The recessions constituted mere temporary downturns in a generally expanding economy. Large multinational and conglomerate firms managed much of the private sector of the economy. New technologies such as computers made this management of complex corporate empires easier.

Nationalism in the Age of Superpowers

The prosperity of the 1950s at home depended on maintaining a stable international system of markets and resources. Eisenhower shared responsibility for foreign policy with his experienced but somewhat belligerent secretary of state, John Foster Dulles. Under Dulles, U.S. anti-Soviet rhetoric became more confrontational, with an expressed willingness to push toward the "brink" of nuclear war in order to counteract Soviet influence. As many nations worldwide clamored for independence and an end to the colonial remnants of imperialism, both superpowers competed for the allegiance of former colonies and nonaligned nations. Although the Korean War ended in 1953, regional conflicts in Vietnam, Quemoy and Matsu, Hungary, Guatemala, Iran, and the Middle East all demonstrated how the cold war struggle inflamed international tensions. Eisenhower and Dulles often supported covert action, as in Iran and Guatemala, when they wanted to topple popular governments that seemed to have a pro-Communist tilt.

The death of Stalin eased some cold war tensions. Yet while Eisenhower made moves toward conciliation, other incidents (the U-2 incident, the race into space, Castro's Cuban revolution) intensified the rivalry. Nationalism, especially in the Middle East, Eastern Europe, and Latin America, posed special problems. A brief war between Egypt and Israel, France, and Britain closed the Suez Canal. A simultaneous uprising in Hungary found the U.S. unprepared to act. To discourage Soviet gains in the Middle East, the administration won approval for the Eisenhower Doctrine and briefly sent troops to Lebanon.
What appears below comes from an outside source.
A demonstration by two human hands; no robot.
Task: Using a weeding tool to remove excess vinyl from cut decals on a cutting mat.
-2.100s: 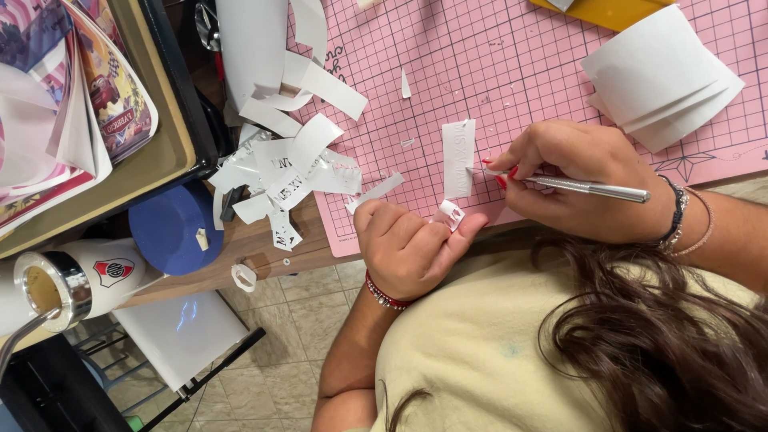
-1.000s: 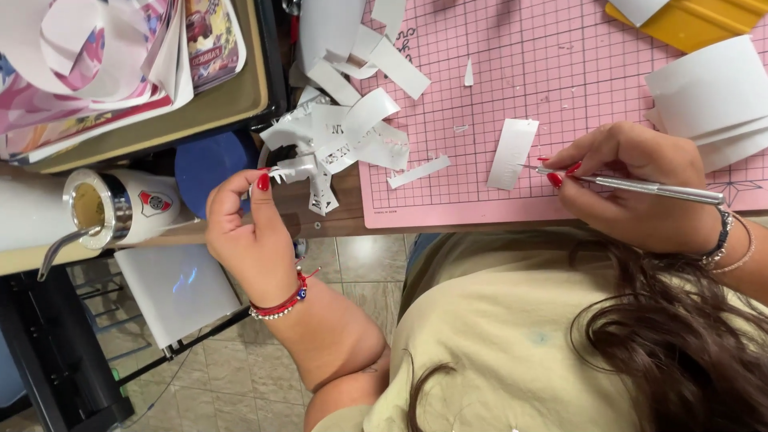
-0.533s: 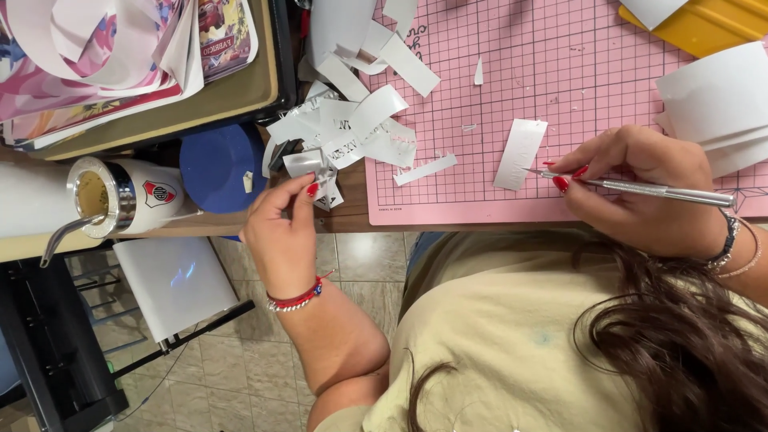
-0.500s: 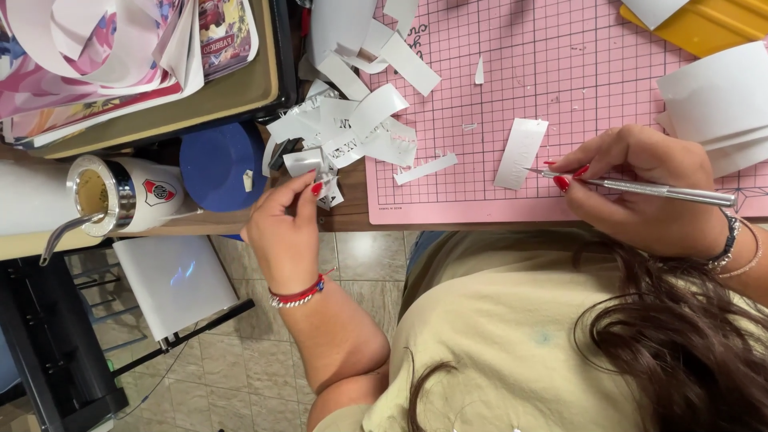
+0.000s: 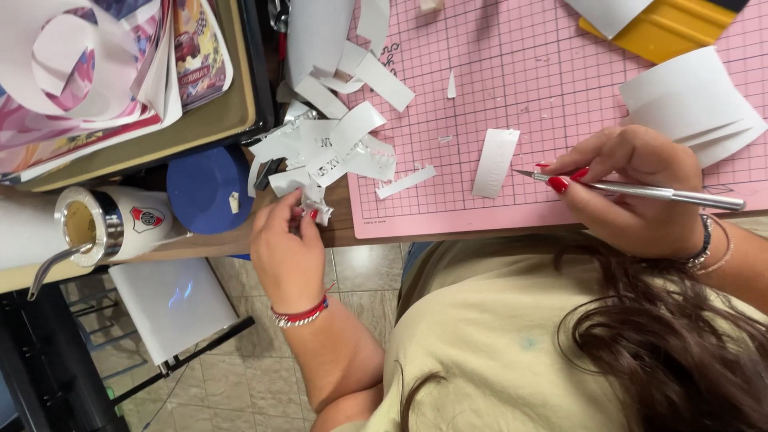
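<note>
Head view.

Right hand (image 5: 640, 196): grip pressed together around a silver craft knife (image 5: 640, 190), held pen-fashion, blade tip pointing left and resting just above the pink cutting mat (image 5: 512, 96). Just left of the blade tip lies a white paper strip (image 5: 496, 162), flat on the mat, not touching the grip. Above and right of this hand, a fan of curled white sheets (image 5: 692, 100); beyond them a yellow scraper (image 5: 668, 24) at the mat's far edge.

Left hand (image 5: 286, 252): fingertips pinching a small crumpled white scrap (image 5: 322, 212) at the near edge of the bench (image 5: 340, 232). Directly above this grip, a heap of white paper offcuts (image 5: 328, 148), touching the scrap. To the grip's left, a blue round lid (image 5: 208, 190), then a white cup with metal straw (image 5: 104, 228). Further up-left, a tray of printed sheets (image 5: 216, 120). A red bracelet (image 5: 302, 314) sits on the wrist.
</note>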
In the midst of this sequence of crises, the launching of the Soviet space satellite Sputnik in 1957 made Americans fear they had lost their edge in defense technology. In his farewell address, Eisenhower warned not to allow such unrealistic fears to lead to over-spending on the military-industrial complex.

The Cold War along a New Frontier

The presidential election of 1960 ushered in a new generation of leaders; John F. Kennedy and Richard M. Nixon were the first major candidates born in the twentieth century. Kennedy opened the new era with his call to "get the nation moving again." As a Catholic and the playboy son of the wealthy Joseph Kennedy, Kennedy seemed an unlikely presidential candidate. Yet he displayed superb organizational skills, lay to rest the religious issue, and defeated Richard Nixon in a series of televised debates. For all these successes, Kennedy won the election by an unprecedentedly narrow margin.
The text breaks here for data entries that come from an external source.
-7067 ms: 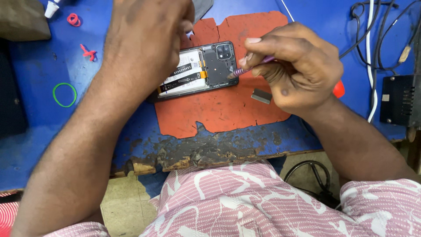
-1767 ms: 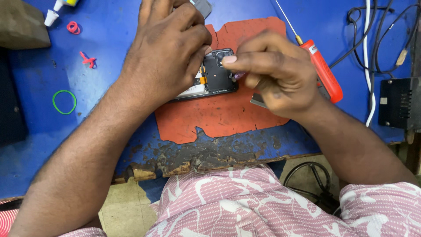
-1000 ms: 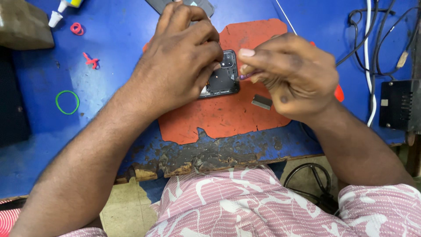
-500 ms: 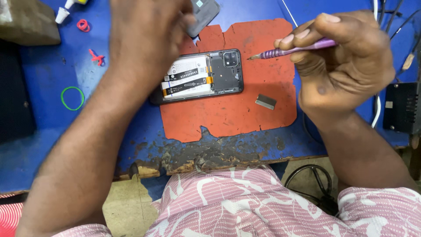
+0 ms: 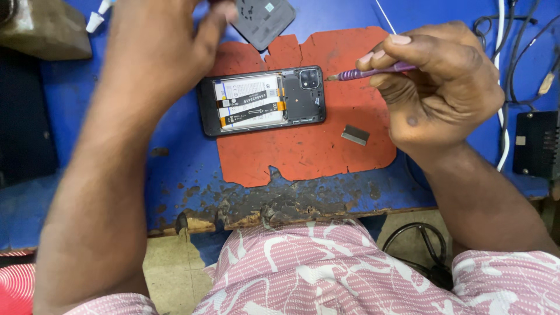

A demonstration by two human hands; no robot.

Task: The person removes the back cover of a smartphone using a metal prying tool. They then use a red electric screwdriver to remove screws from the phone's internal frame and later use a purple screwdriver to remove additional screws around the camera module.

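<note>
Our right hand (image 5: 437, 87) pinches a purple screwdriver (image 5: 373, 72), tip just off the opened phone (image 5: 262, 100) corner; bare orange mat (image 5: 303, 151) beneath. Our left hand (image 5: 157, 46), blurred, grip unclear, nears a dark cover (image 5: 263, 18).

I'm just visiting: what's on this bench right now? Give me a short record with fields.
Setting: blue workbench with worn front edge, seen from above
Mat: orange work mat with ragged edges
Main item: opened smartphone, back cover off, battery and camera module exposed, lying on the mat
Right hand: holds a purple screwdriver, tip near the phone's camera corner, not touching
Left hand: raised above the bench, blurred, at a dark back cover
Loose part: small grey metal piece on the mat
Far right: cables and a black box
</note>
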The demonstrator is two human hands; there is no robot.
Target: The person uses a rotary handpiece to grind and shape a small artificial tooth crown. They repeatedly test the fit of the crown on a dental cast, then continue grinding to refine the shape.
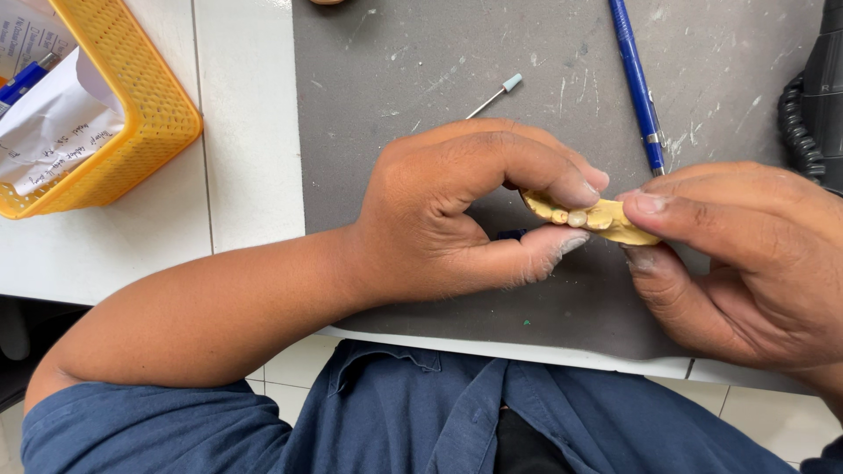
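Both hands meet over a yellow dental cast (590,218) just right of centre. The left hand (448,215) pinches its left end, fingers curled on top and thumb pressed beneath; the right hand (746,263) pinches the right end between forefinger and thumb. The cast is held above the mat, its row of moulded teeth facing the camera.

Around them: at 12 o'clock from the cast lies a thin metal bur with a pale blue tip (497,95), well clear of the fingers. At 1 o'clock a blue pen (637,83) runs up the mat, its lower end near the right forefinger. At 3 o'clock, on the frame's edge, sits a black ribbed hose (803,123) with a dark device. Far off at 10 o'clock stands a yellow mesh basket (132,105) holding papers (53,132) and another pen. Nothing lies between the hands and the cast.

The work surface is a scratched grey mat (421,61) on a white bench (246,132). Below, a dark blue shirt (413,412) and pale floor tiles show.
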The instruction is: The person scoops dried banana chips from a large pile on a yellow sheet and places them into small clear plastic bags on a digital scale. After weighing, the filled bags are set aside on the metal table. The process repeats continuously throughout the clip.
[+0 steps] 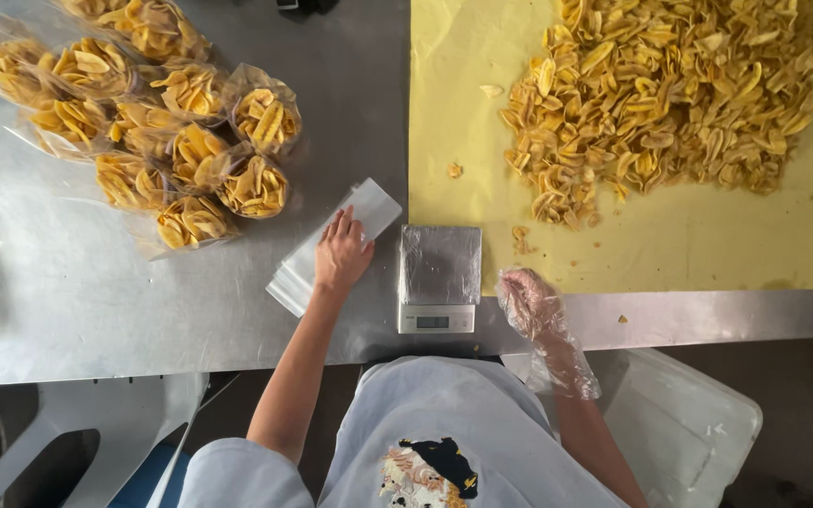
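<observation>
The person stands at a steel table [68, 301] with the left hand [342, 252] laid flat, fingers spread and palm down, on a stack of empty clear bags [331, 246] that lies slantwise just left of a small digital scale [438, 278]. The hand presses on the top bag and grips nothing yet; by the look of it, the step in hand is drawing one bag off the stack. The right hand [529, 301], covered in a loose clear plastic glove, rests on the near edge of the yellow sheet [454, 85] just right of the scale, its fingers lightly curled and holding nothing. The scale's platform is wrapped in foil or film and stands bare. Freeing a single bag would likely call for a fingertip pinch at one edge, since the thin sheets lie tight on one another and may cling, so that two could lift together. The bags look flat, glossy and nearly see-through, their edges squared into a neat pile. On the yellow sheet, well apart from both hands at the far right, a broad heap of golden fried chips [670, 94] is spread, with a few stray pieces lying nearer the scale. At the far left of the table a cluster of filled bags [171, 132] of the same chips stands packed together, touching one another.
</observation>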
As president, Kennedy was not instinctively a liberal. Still, he brought to the White House a crew of pragmatic liberals convinced they could reach "new frontiers." That meant practical reforms at home and a more dynamic policy to contain Communism abroad. Kennedy shared with his advisers the belief that they could use power when and where necessary to get optimal results.

Kennedy's Cold War

The new administration turned its attention abroad to the instabilities of the Third World, hoping to counter them with programs such as the Alliance for Progress, the Peace Corps, and "special forces" military advisers. Almost immediately, the aborted invasion of Cuba at the Bay of Pigs raised doubts about Kennedy's judgment. So, too, did his confrontation with Khrushchev in Vienna and the Soviet decision to build a wall in Berlin. Kennedy countered by increasing aid to South Vietnam.

When intelligence sources discovered in October 1962 that the Soviets had placed offensive missiles in Cuba, the president faced the worst crisis of the nuclear age. Using restraint, he rejected air strikes in favor of a blockade. Privately he offered Soviet Premier Khrushchev a face-saving way out of the crisis. The next year Kennedy negotiated a nuclear test ban treaty, which slightly eased the heated-up cold war.